TASK GOAL: Your answer should be every line from the records that contains "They".

DATA SUPPLIED:
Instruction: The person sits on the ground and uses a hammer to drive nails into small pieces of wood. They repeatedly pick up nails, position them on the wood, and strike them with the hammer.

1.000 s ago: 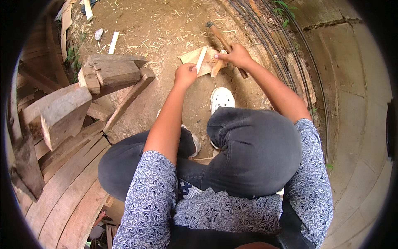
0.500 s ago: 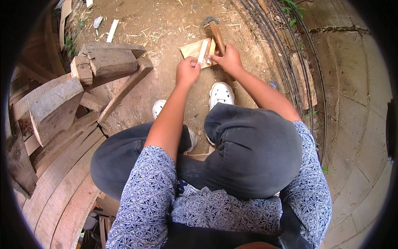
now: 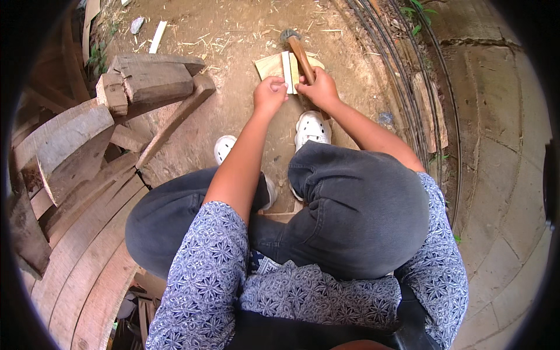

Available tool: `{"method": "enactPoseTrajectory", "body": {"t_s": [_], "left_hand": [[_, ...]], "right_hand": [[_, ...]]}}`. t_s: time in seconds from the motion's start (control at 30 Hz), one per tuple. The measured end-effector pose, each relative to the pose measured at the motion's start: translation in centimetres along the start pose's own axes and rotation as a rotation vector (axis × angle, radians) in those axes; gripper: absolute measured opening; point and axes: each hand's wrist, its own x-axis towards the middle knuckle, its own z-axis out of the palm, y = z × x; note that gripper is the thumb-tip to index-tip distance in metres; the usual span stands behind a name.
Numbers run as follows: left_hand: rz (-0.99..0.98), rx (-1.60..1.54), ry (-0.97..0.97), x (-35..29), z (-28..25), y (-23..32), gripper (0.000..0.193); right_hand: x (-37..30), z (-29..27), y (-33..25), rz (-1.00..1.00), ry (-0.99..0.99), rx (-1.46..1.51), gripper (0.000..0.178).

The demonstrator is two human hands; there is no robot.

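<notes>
My left hand (image 3: pixel 270 94) is closed, fingertips pinching the lower end of a pale wooden strip (image 3: pixel 286 65). Right beside that strip stands a second, yellower wooden strip (image 3: pixel 294 69), its lower part at the thumb and fingertips of my right hand (image 3: pixel 322 92). The same right hand is wrapped round the brown handle of a hammer-like tool (image 3: pixel 301 56), whose dark metal head points away from me; the head's exact shape is unclear. Beneath the strips a flat light-coloured board (image 3: pixel 268 66) lies on the ground, partly covered by them and by my hands.
Stacked timber blocks (image 3: pixel 157 81) and long planks (image 3: pixel 87 274) fill the left side. Wood shavings (image 3: pixel 221 44) litter the dirt beyond the board. Dark rods (image 3: pixel 402 76) run along the right, beside concrete paving (image 3: pixel 496 146). My white shoes (image 3: pixel 312 128) are just nearer than the board.
The two strips have come together side by side and straightened upright in the picture. The tool's head has shifted slightly left and toward the far side of the strips.
</notes>
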Motion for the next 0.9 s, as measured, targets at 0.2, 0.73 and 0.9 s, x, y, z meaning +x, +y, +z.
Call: {"method": "enactPoseTrajectory", "body": {"t_s": [0.2,0.73,0.9], "left_hand": [[0.006,0.044,0.003,-0.1,0.0,0.6,0.024],[-0.011,0.0,-0.028,1.1,0.4,0.8,0.024],[0.058,0.164,0.035,1.3,1.5,1.2,0.028]], "right_hand": [[0.7,0.5,1.2,0.002,0.008,0.127,0.042],[2.0,-0.3,0.3,0.009,-0.002,0.069,0.042],[2.1,0.0,0.8,0.014,0.017,0.104,0.046]]}}
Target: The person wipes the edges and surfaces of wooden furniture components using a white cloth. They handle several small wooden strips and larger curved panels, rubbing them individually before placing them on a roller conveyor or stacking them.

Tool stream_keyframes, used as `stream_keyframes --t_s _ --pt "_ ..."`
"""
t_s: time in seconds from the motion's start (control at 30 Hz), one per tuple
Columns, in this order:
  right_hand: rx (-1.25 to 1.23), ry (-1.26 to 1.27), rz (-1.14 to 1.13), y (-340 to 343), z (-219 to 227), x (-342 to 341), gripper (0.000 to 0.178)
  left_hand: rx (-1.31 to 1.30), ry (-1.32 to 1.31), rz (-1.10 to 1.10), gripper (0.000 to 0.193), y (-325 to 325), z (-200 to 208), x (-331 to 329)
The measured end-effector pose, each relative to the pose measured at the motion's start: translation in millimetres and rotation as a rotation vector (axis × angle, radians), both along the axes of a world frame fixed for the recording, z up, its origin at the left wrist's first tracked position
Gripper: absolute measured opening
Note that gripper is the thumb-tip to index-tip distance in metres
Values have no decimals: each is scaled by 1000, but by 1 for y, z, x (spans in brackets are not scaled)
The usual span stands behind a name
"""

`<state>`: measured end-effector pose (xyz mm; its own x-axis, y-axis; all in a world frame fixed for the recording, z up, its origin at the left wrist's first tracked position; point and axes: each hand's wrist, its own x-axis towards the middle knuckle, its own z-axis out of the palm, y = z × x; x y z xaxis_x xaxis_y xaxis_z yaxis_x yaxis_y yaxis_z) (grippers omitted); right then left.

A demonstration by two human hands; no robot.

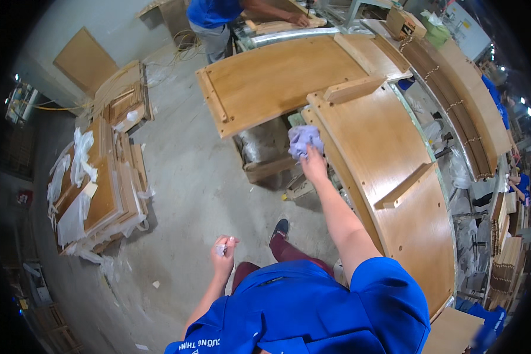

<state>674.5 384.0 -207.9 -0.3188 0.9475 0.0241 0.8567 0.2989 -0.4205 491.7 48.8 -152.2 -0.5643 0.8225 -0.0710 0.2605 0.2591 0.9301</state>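
My right hand (314, 164) reaches forward, its fingers closed on a crumpled lavender cloth (305, 140). The cloth is at the left edge of a long varnished wooden panel (389, 141) with short wooden cleats fixed across it; whether it touches the wood, I cannot tell. Beyond it lies a second varnished panel (283, 74) with a wooden strip at its left end. My left hand (224, 246) hangs low over the floor, away from the panels. Its fingers are curled around a small pale, greyish thing whose kind I cannot make out.
On the left, a stack of wooden panels (109, 189) carries torn white plastic sheeting. A co-worker in blue (215, 17) stands at the far side, handling wooden pieces. Curved brown boards (454, 100) line the right. Below the panels sits a plastic-covered box (265, 168).
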Motion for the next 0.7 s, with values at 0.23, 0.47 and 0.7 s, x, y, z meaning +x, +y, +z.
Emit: stream_keyframes --t_s 0.23,0.47,0.7 --pt "-127 -97 -231 11 -4 -29 70 63 -147 -238 28 158 43 5" --pt "-274 -171 -78 17 18 -10 71 10 -350 -525 22 272 11 -11" --pt "-254 -102 -269 12 22 -20 61 59 -171 -737 26 451 -26 -4"
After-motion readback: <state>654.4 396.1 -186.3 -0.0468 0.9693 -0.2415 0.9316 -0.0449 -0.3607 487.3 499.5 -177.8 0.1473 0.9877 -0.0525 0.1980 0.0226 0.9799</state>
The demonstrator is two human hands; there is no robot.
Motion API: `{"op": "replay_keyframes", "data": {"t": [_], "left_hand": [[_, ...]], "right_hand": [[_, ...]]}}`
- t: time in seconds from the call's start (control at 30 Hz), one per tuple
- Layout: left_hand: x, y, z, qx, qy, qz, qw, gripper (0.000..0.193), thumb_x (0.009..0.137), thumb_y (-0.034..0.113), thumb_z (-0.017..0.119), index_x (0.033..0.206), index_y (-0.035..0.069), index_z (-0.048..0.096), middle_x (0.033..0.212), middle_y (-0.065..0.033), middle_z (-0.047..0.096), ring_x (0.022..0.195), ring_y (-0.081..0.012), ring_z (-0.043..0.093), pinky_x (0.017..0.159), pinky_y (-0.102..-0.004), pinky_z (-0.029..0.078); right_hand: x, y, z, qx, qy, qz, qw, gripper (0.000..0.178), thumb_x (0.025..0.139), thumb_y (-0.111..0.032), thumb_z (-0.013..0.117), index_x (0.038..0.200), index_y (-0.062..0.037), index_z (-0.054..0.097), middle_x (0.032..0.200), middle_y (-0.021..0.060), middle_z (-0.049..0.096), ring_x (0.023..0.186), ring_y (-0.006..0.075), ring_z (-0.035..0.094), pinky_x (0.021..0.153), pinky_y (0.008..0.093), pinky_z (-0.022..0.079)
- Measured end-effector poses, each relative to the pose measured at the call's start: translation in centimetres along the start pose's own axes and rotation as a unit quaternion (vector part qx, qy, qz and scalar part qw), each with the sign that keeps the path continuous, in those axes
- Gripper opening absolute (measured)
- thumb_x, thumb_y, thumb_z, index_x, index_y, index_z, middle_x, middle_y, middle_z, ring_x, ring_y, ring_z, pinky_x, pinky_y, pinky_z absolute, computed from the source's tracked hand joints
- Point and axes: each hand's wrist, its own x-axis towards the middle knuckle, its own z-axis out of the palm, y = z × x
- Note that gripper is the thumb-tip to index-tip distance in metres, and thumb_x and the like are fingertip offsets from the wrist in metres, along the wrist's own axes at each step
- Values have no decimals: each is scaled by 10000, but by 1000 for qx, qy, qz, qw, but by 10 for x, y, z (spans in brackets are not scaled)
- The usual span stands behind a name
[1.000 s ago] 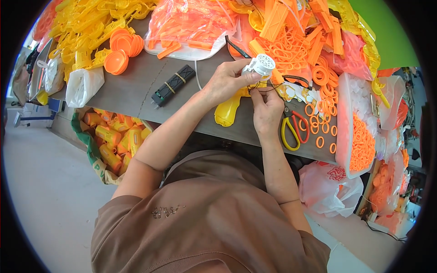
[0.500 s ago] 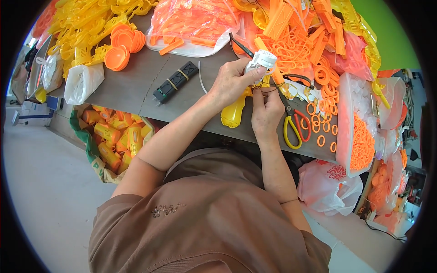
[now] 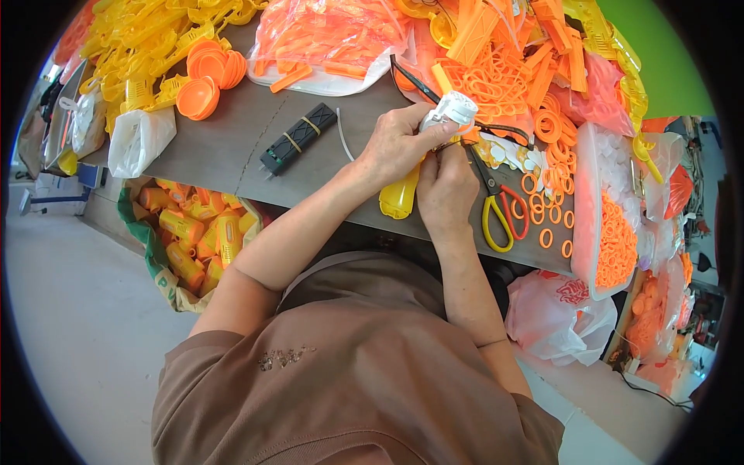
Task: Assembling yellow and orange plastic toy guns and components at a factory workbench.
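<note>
My left hand (image 3: pixel 399 143) is closed around a white round plastic mechanism (image 3: pixel 456 110), with the thumb across its lower side. Just below it, my right hand (image 3: pixel 448 186) is pinched shut at the fingertips, where thin dark wires (image 3: pixel 447 145) show; the exact grip is partly hidden. Under the hands lies a yellow plastic shell (image 3: pixel 397 198), its upper end covered by my fingers. Scissors (image 3: pixel 500 209) with one yellow and one red handle rest to the right of my right hand.
Orange rings (image 3: pixel 545 238) lie scattered right of the scissors, near a tub of small orange rings (image 3: pixel 616 248). A black block with rubber bands (image 3: pixel 298 141) sits at left. Orange cups (image 3: pixel 198 98) and yellow parts (image 3: pixel 147 46) are piled behind; a bag of yellow-orange pieces (image 3: pixel 184 227) stands below.
The white mechanism has shifted slightly right and down and is turned a little. My right hand has moved up and left, closer to my left hand, covering more of the yellow shell.
</note>
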Motion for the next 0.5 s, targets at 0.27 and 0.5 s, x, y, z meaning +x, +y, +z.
{"op": "replay_keyframes", "data": {"t": [0.27, 0.5], "left_hand": [[-3, 19, -1, 161, -37, 22, 986, 329, 869, 255, 650, 1104, 26, 631, 834, -93, 655, 738, -102, 578, 670, -283, 478], [-2, 11, 0, 153, -40, -8, 987, 378, 877, 263, 640, 1166, 22, 597, 876, -99, 665, 788, -110, 596, 697, -291, 487]], "right_hand": [[29, 23, -20, 416, -156, 327, 834, 173, 759, 8, 623, 930, 23, 618, 784, 96, 653, 489, 123, 548, 443, 246, 482], [17, 19, -19, 484, -124, 343, 795, 272, 801, 19, 614, 1060, 60, 545, 870, 136, 646, 579, 138, 590, 529, 271, 542]]}}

RESPONSE AREA:
Instruction: The person sits on the ground and uses a hammer to drive nails into small pieces of wood. They repeatedly pick up nails, position them on the wood, and strike them with the hammer.
Target: The person wipes the edges and surfaces of wooden furniture components using a white cloth. They handle several small wooden strips and larger curved panels, rubbing them individually before placing them on a roller conveyor or stacking them.

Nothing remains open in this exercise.